| Your goal |
Search the material for the word "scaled" and copy each line that holds it.

| Material for this exercise |
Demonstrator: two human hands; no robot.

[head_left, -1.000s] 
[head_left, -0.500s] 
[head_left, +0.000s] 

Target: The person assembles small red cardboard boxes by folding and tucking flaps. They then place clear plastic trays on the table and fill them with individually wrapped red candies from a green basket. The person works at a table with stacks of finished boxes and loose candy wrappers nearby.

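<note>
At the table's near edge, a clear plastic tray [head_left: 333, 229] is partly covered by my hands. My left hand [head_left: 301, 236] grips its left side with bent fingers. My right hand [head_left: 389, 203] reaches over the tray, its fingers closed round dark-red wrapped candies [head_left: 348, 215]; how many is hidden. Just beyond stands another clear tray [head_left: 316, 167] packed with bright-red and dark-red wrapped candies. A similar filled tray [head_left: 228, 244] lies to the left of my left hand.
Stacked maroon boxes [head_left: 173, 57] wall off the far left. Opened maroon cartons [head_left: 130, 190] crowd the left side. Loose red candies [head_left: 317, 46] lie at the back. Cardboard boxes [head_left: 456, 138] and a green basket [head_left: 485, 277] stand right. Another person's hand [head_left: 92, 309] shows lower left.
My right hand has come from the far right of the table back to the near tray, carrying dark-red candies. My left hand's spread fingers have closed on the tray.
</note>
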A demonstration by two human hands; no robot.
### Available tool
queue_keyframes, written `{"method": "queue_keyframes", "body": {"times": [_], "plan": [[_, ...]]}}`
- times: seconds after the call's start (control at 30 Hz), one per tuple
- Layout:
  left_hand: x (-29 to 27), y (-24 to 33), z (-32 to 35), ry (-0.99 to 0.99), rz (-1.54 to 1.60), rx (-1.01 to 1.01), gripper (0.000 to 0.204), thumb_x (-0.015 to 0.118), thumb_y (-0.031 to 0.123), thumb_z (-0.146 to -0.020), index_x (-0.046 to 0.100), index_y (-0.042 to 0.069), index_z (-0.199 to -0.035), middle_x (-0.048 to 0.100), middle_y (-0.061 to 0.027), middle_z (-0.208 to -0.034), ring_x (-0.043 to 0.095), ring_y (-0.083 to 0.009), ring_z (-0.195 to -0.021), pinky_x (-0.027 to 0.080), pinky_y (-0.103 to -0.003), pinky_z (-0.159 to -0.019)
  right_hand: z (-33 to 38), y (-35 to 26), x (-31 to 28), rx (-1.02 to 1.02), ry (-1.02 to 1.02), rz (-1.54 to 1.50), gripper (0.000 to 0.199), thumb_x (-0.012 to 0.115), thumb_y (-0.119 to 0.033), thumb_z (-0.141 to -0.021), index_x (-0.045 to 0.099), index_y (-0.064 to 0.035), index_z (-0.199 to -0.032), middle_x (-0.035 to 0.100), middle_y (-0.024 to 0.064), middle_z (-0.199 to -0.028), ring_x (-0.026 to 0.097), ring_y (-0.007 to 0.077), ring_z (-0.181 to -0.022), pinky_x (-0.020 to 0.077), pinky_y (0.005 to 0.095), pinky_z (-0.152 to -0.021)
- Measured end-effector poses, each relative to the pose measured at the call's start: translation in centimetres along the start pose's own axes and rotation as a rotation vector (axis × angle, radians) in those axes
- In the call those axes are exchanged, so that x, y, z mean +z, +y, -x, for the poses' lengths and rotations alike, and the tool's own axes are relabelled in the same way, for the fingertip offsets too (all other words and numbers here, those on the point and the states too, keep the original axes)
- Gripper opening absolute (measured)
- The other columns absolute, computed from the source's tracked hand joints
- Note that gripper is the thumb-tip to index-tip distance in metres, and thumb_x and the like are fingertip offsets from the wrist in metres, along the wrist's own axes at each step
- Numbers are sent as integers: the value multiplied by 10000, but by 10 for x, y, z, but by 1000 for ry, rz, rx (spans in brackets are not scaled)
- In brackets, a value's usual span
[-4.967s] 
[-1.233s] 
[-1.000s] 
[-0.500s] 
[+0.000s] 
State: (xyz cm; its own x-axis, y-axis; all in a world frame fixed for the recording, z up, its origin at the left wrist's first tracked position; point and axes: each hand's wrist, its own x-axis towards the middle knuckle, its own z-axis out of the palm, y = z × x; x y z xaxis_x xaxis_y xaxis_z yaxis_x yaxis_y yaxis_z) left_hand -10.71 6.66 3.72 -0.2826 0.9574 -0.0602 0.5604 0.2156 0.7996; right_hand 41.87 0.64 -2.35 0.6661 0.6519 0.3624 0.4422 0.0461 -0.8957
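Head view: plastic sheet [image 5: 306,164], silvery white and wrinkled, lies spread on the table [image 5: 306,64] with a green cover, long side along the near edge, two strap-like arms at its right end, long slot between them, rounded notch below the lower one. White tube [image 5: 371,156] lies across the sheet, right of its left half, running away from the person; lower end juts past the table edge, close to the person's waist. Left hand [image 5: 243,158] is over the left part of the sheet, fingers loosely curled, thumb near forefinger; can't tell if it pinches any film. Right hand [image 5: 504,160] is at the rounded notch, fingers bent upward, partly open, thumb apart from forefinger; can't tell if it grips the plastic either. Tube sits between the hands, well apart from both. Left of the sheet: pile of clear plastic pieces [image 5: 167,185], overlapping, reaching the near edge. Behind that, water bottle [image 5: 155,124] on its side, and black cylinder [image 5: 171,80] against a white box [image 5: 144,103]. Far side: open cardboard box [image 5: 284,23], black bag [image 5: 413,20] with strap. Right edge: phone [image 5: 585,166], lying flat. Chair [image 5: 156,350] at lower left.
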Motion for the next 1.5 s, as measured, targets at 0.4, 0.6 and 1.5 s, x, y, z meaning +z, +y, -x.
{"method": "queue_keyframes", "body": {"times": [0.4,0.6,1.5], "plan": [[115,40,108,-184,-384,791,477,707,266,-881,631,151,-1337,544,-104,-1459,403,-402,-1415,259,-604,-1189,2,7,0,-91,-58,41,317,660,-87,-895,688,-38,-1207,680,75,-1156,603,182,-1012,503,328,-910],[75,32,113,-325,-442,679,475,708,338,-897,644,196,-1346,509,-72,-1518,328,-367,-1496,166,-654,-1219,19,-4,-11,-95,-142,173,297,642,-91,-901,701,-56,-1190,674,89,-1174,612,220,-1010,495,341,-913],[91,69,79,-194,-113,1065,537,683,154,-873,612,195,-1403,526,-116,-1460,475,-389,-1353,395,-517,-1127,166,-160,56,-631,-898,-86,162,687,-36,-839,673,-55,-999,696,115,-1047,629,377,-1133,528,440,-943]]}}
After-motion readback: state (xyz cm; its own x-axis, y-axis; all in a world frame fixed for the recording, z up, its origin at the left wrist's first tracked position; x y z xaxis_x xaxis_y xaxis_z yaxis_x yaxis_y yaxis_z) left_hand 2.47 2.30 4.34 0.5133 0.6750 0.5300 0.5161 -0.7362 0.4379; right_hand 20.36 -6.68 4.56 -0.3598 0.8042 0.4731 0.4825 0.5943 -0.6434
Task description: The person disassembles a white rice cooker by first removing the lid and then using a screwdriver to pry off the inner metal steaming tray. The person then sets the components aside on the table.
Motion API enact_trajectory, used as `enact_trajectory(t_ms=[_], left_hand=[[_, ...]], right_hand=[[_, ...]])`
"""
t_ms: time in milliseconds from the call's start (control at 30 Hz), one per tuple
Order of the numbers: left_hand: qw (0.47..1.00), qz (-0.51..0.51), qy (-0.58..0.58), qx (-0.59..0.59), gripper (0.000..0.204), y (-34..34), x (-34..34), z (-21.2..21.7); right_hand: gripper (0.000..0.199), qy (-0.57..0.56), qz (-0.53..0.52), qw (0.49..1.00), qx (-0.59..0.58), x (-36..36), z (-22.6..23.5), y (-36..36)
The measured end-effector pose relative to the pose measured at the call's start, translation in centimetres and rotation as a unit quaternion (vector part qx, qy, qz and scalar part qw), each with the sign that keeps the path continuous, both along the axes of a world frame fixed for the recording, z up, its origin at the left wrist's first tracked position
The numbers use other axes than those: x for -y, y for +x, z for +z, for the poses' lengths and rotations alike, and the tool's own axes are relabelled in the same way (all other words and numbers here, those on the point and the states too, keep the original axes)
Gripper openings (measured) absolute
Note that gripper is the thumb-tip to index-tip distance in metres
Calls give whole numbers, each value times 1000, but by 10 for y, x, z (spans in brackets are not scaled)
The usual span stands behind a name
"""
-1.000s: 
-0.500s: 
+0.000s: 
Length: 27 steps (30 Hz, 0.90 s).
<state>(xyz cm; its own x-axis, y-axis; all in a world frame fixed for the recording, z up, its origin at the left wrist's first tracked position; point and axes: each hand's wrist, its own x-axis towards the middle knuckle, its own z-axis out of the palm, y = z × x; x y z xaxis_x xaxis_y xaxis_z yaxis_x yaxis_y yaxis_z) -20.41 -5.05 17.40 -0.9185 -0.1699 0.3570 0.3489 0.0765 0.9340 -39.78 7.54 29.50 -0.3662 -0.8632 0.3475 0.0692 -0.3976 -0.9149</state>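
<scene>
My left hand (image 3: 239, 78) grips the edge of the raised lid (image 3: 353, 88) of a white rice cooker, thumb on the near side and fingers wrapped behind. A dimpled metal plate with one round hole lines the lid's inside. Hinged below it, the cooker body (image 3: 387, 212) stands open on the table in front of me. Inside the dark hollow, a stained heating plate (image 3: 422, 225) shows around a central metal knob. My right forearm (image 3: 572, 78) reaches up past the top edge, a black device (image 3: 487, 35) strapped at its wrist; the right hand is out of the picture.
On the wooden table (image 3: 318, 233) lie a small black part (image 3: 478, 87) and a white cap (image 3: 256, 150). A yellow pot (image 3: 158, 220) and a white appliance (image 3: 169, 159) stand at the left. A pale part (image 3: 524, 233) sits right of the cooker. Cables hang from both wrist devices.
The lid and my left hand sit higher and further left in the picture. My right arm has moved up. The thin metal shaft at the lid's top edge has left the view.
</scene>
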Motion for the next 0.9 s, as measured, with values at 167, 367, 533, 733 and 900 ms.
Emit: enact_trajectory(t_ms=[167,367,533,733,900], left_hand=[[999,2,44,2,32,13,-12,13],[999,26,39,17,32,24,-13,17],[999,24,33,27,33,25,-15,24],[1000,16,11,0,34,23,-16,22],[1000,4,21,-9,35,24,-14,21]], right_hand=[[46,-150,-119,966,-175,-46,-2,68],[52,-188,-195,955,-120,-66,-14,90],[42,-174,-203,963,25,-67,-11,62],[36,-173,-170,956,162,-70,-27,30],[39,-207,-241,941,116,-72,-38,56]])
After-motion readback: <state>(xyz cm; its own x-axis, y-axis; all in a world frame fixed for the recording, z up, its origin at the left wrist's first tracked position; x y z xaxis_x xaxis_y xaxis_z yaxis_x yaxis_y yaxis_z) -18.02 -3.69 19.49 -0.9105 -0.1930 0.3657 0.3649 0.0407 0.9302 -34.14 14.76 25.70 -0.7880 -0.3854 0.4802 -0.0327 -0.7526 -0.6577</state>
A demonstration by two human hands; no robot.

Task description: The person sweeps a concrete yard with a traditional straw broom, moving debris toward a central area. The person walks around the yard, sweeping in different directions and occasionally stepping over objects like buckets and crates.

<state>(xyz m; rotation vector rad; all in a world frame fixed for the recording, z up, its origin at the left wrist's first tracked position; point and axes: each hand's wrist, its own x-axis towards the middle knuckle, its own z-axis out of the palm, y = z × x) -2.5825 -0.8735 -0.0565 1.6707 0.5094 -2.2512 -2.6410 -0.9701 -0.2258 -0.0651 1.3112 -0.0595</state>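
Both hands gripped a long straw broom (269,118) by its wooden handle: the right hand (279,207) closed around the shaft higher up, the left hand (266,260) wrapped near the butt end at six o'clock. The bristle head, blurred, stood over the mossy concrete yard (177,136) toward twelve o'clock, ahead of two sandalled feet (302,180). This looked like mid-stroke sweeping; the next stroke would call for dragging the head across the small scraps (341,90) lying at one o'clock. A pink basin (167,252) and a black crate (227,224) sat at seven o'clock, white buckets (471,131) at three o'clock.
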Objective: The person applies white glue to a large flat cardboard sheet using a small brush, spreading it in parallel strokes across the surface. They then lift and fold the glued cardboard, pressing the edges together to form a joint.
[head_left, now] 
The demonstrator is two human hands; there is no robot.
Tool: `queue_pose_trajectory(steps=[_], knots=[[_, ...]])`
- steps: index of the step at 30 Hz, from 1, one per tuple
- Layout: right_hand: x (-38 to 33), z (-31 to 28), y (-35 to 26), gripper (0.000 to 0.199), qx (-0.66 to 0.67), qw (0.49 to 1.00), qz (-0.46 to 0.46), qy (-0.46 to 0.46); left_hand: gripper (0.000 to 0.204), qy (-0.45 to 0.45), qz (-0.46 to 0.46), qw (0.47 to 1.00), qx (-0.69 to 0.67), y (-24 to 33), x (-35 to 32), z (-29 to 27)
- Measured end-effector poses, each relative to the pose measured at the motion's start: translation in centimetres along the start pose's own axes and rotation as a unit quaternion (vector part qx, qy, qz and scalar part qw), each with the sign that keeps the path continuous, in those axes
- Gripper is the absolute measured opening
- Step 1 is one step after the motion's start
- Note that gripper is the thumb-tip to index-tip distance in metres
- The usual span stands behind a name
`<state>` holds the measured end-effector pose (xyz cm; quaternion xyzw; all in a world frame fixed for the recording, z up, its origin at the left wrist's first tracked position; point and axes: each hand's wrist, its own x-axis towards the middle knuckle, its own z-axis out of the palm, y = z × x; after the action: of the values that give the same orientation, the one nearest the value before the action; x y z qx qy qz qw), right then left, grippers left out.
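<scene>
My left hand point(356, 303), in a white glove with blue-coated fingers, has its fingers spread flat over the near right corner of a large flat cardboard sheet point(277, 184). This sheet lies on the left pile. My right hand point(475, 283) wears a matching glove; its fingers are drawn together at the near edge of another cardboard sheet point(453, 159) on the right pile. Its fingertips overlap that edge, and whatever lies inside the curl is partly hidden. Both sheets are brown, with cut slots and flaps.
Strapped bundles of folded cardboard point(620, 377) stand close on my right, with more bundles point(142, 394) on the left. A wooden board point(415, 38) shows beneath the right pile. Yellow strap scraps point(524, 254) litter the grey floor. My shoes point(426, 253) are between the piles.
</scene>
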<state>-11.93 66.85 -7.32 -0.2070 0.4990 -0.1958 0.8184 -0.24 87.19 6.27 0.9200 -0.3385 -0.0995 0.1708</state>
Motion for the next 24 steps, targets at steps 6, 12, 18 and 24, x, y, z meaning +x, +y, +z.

| Answer box |
- Numbers are sent as integers: the value multiplied by 10000, but by 10 for x, y, z, but by 1000 for ry, rz, rx (spans in brackets are not scaled)
Calls give whole numbers, each value times 1000, but by 10 for y, x, z (spans in brackets are not scaled)

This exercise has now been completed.